#### [Task objective]
Every line below between the one holding "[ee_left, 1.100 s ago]" and the one holding "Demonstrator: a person", inclusive, should be copied exactly, and no other line.

--- START ---

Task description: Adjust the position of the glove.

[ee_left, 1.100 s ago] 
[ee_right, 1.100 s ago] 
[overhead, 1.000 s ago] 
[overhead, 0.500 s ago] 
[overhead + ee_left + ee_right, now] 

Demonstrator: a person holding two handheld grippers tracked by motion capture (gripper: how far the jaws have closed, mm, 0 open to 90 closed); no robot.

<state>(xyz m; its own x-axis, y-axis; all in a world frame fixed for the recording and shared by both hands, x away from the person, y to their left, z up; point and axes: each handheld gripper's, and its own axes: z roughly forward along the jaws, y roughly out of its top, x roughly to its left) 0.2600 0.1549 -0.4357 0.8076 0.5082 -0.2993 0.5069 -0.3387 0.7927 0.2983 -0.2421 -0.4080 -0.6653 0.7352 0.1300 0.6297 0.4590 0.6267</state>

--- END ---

#### [Your solution]
[ee_left, 1.100 s ago] 
[ee_right, 1.100 s ago] 
[overhead, 1.000 s ago] 
[overhead, 0.500 s ago] 
[overhead + ee_left + ee_right, now] 

Demonstrator: a person holding two handheld grippers tracked by motion capture (gripper: how far the jaws have closed, mm, 0 open to 90 closed); no robot.

The answer to this exercise has been fully stated.